(Dataset excerpts)
-- Opening Marker --
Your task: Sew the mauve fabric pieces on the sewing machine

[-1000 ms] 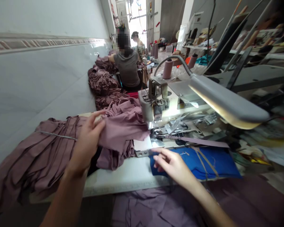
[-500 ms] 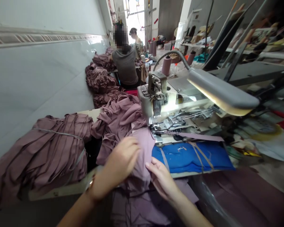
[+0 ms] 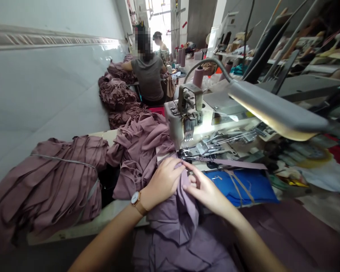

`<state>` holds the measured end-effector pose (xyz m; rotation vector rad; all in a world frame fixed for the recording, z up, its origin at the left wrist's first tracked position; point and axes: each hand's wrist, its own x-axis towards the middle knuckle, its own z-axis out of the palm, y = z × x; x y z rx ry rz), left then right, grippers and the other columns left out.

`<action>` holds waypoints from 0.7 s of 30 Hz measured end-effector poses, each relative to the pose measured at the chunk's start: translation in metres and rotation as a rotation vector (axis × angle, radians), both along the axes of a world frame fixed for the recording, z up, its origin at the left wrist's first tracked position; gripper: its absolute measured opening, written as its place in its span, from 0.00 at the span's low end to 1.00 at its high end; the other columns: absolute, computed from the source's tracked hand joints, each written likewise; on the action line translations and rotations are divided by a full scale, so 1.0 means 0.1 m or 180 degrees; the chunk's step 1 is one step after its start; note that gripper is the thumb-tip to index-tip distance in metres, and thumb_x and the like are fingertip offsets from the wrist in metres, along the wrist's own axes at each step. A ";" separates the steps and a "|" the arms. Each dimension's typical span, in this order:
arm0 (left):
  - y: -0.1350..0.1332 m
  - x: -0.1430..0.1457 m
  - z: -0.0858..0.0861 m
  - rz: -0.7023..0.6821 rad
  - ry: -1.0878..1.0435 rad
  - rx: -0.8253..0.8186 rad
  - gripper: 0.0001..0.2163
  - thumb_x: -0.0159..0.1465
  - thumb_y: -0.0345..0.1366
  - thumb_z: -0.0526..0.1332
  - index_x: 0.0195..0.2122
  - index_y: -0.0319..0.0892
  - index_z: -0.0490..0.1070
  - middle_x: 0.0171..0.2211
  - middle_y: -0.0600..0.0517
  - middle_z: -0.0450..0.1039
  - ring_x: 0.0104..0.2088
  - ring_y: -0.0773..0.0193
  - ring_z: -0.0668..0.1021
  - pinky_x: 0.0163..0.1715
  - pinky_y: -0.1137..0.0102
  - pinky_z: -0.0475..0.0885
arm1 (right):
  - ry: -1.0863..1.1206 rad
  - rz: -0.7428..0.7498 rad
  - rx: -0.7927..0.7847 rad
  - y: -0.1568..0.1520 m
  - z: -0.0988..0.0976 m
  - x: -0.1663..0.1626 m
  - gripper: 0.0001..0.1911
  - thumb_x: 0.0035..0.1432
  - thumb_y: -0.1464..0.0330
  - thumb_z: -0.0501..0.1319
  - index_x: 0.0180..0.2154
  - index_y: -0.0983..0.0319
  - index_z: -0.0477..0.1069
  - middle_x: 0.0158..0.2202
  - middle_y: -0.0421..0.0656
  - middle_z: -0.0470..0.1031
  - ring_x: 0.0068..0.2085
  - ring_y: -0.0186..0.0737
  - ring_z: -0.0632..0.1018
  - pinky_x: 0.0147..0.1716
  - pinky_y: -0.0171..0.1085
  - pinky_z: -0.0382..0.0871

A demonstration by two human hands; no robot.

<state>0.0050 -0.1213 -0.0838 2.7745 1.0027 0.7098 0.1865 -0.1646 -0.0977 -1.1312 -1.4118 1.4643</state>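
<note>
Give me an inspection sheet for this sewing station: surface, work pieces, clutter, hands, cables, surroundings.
Surface: pale table, mostly covered by cloth.
Job's things: mauve fabric piece lies at the sewing machine head and hangs off the table's front edge.
Clutter: tied bundle of mauve strips at left; blue cloth at right; loose mauve heap behind.
Hands: left hand curled on the fabric piece; right hand flat on it, fingers stretched toward the needle area.
Cables: dark cable behind the lamp.
Surroundings: tiled wall at left; a person in a grey shirt seated ahead.
</note>
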 end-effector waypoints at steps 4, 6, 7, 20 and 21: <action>-0.01 0.03 -0.01 0.0167 -0.0101 -0.0111 0.15 0.66 0.29 0.52 0.52 0.39 0.70 0.53 0.41 0.68 0.54 0.53 0.68 0.56 0.55 0.65 | -0.0417 -0.0130 0.0142 0.15 0.03 -0.05 0.31 0.59 0.68 0.60 0.62 0.64 0.58 0.23 0.31 0.59 0.25 0.34 0.63 0.26 0.34 0.58; 0.00 0.04 0.00 0.0224 -0.0174 -0.0148 0.15 0.67 0.29 0.52 0.52 0.41 0.71 0.53 0.42 0.68 0.54 0.53 0.68 0.55 0.55 0.66 | -0.0404 -0.0239 0.0137 0.14 0.03 -0.04 0.30 0.59 0.67 0.60 0.62 0.64 0.59 0.22 0.31 0.58 0.24 0.34 0.62 0.26 0.34 0.58; 0.01 0.04 0.00 0.0236 -0.0201 -0.0169 0.15 0.67 0.30 0.52 0.52 0.41 0.71 0.52 0.42 0.68 0.54 0.53 0.68 0.55 0.55 0.66 | -0.0343 -0.0300 0.0109 0.11 0.03 -0.04 0.30 0.59 0.67 0.60 0.61 0.64 0.59 0.22 0.31 0.58 0.24 0.34 0.62 0.26 0.34 0.58; -0.01 -0.12 0.04 0.0307 -0.0422 -0.0106 0.17 0.66 0.25 0.51 0.53 0.41 0.70 0.55 0.42 0.67 0.57 0.55 0.67 0.58 0.58 0.64 | 0.0412 -0.0617 -0.0380 -0.31 -0.31 0.10 0.22 0.56 0.59 0.67 0.49 0.63 0.69 0.26 0.34 0.67 0.27 0.34 0.70 0.29 0.33 0.63; -0.09 -0.14 0.02 0.0524 -0.0582 -0.0091 0.16 0.66 0.26 0.52 0.53 0.40 0.69 0.54 0.42 0.68 0.57 0.55 0.68 0.58 0.57 0.64 | 0.0436 -0.0569 -0.0418 -0.32 -0.32 0.10 0.20 0.55 0.59 0.67 0.46 0.62 0.70 0.27 0.35 0.68 0.29 0.35 0.71 0.30 0.33 0.64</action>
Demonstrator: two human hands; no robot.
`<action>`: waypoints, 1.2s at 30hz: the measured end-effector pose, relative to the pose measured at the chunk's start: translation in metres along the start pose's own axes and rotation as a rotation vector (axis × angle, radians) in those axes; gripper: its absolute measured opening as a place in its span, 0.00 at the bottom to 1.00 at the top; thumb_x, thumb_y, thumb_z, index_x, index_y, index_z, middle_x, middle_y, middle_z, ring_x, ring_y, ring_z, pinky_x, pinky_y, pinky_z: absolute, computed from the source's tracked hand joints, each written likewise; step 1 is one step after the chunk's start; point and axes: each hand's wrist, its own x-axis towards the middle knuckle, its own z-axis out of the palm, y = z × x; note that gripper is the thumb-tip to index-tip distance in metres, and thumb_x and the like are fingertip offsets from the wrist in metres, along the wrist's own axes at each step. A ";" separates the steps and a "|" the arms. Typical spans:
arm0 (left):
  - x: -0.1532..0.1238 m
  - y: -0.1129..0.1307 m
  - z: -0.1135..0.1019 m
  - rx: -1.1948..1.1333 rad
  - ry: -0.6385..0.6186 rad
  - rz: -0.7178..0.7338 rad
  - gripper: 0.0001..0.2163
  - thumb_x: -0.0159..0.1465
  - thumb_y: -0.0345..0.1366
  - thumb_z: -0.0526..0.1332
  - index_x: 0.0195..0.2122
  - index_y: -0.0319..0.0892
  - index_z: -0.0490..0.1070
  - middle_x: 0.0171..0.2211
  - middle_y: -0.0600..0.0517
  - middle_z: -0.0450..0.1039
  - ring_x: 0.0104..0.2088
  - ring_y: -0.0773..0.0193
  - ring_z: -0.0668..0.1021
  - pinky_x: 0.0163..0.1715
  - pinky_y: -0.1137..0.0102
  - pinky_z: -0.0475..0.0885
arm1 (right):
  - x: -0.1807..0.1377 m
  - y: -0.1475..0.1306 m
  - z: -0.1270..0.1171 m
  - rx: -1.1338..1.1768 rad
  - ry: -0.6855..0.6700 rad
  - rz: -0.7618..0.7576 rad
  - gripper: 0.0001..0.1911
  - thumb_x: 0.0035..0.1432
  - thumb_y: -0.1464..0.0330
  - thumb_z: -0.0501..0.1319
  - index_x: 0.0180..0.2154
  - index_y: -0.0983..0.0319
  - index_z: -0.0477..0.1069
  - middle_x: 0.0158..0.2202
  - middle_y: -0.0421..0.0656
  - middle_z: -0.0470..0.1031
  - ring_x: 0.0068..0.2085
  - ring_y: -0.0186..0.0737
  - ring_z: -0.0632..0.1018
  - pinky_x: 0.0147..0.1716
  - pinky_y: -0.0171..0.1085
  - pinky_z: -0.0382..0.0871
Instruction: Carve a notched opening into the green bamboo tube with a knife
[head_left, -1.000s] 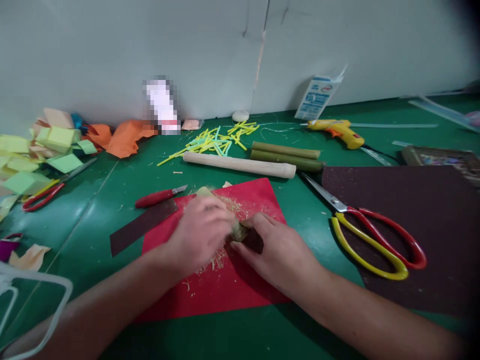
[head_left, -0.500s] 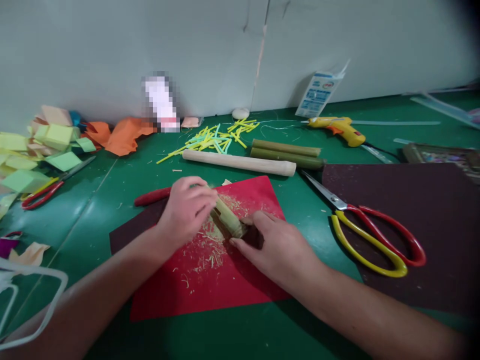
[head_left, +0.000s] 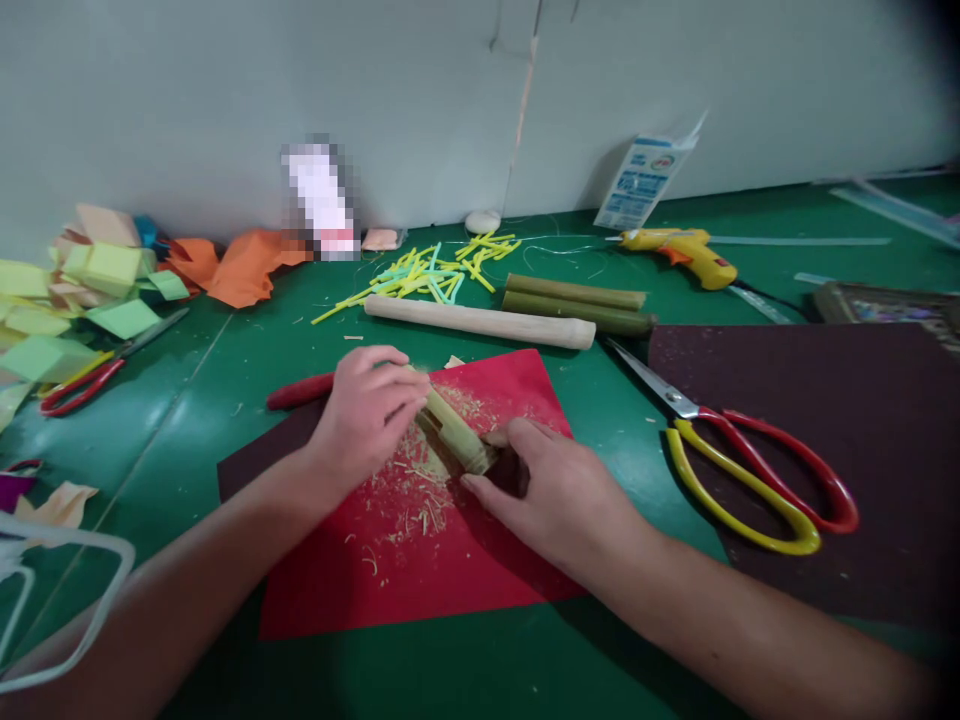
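A short greenish bamboo piece (head_left: 456, 435) lies slanted on a red sheet (head_left: 442, 560) strewn with pale shavings (head_left: 409, 490). My left hand (head_left: 367, 410) is closed round the piece's upper end. My right hand (head_left: 559, 495) is closed on a dark scrap of sandpaper (head_left: 514, 474) pressed against the piece's lower end. A red-handled knife (head_left: 300, 392) lies just behind my left hand, partly hidden by it.
Red-and-yellow scissors (head_left: 739, 465) rest on a dark sandpaper sheet (head_left: 840, 400) to the right. Behind lie a wooden dowel (head_left: 480, 322), two bamboo sticks (head_left: 577, 305), cut straws (head_left: 427, 272), a glue gun (head_left: 682, 250). Coloured paper (head_left: 82, 300) and smaller scissors (head_left: 97, 365) sit left.
My left hand slid back along the bamboo piece from beside my right hand to its far end, uncovering the piece. More shavings show on the red sheet. My right hand stayed put.
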 end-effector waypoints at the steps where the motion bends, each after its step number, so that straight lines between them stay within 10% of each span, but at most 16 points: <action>1: 0.000 0.001 0.000 0.007 0.022 -0.011 0.07 0.64 0.31 0.55 0.36 0.44 0.73 0.38 0.54 0.77 0.46 0.59 0.70 0.48 0.58 0.63 | 0.000 0.000 0.000 0.004 -0.007 0.001 0.10 0.50 0.61 0.60 0.30 0.59 0.64 0.28 0.40 0.74 0.28 0.38 0.73 0.24 0.35 0.59; 5: 0.000 -0.002 0.000 -0.101 -0.110 0.142 0.08 0.63 0.31 0.54 0.37 0.43 0.73 0.40 0.54 0.76 0.47 0.58 0.70 0.48 0.60 0.63 | -0.001 0.001 0.001 0.044 -0.027 -0.006 0.10 0.50 0.62 0.60 0.33 0.60 0.65 0.29 0.40 0.74 0.30 0.39 0.74 0.26 0.36 0.60; 9: 0.000 -0.008 -0.001 0.065 0.025 -0.016 0.08 0.63 0.32 0.55 0.36 0.45 0.74 0.38 0.54 0.77 0.48 0.55 0.69 0.48 0.55 0.61 | -0.002 0.001 0.001 0.030 -0.035 0.020 0.10 0.52 0.60 0.59 0.33 0.60 0.65 0.30 0.41 0.74 0.30 0.39 0.74 0.26 0.36 0.60; 13: -0.002 -0.001 -0.002 -0.054 -0.105 0.149 0.09 0.64 0.32 0.54 0.39 0.43 0.73 0.42 0.53 0.75 0.47 0.59 0.69 0.49 0.60 0.62 | -0.002 0.000 -0.001 0.032 -0.032 -0.021 0.09 0.52 0.62 0.59 0.34 0.60 0.65 0.29 0.41 0.73 0.30 0.39 0.73 0.26 0.36 0.60; 36: 0.000 0.006 0.003 -0.024 0.015 0.145 0.07 0.63 0.30 0.55 0.38 0.43 0.72 0.39 0.53 0.75 0.45 0.59 0.70 0.47 0.60 0.63 | 0.001 0.000 -0.001 -0.014 -0.010 -0.049 0.08 0.53 0.61 0.56 0.31 0.60 0.63 0.28 0.40 0.71 0.27 0.36 0.70 0.24 0.35 0.56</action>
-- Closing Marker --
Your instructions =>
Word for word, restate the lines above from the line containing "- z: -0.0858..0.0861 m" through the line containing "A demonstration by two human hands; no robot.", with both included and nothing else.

Written solution =>
  - z: -0.0858..0.0861 m
  - rz: -0.7023..0.6821 rad
  - ry: -1.0878..1.0435 rad
  - rx: -0.8253..0.8186 rad
  - gripper: 0.0001..0.2163
  - thumb_x: -0.0159..0.1465
  - thumb_y: -0.0345..0.1366
  - thumb_z: -0.0526..0.1332
  - index_x: 0.0195..0.2122
  - index_y: -0.0319..0.0892
  - index_z: -0.0490..0.1070
  - middle_x: 0.0171..0.2211
  - middle_y: -0.0600..0.0517
  - middle_z: -0.0450..0.1039
  - ring_x: 0.0104..0.2088
  - ring_y: -0.0773..0.0193
  - ring_z: -0.0668..0.1021
  - pinky_x: 0.0163..0.1715
  - pinky_y: -0.1137..0.0102
  - pinky_z: -0.0475..0.0885
arm1 (right):
  - ry: -1.0863..1.1206 rad
  - rz: -0.7428..0.7498 rad
  - rx: -0.7927..0.7847 rad
  - y: -0.1568..0.1520 m
  - z: -0.0988..0.0976 m
  - x: -0.1663..0.1626 m
  - gripper: 0.0001..0.1911
  - thumb_x: 0.0035..0.1432
  - thumb_y: -0.1464..0.0330
  - thumb_z: -0.0501..0.1319
  - index_x: 0.0180..0.2154
  - index_y: -0.0983..0.0319
  - index_z: -0.0477..0.1069
  - middle_x: 0.0158..0.2202
  - middle_y: -0.0421..0.0656
  - middle_z: -0.0470..0.1031
  - ring_x: 0.0068..0.2085
  - ring_y: -0.0186..0.0737
  - ring_z: -0.0632..0.1018
  - pinky_x: 0.0147..0.1716
  - pinky_y: -0.0171..0.1085
  - pinky_z: -0.0382..0.0871

A demonstration by two human hands; no robot.

The exercise requires no additional answer.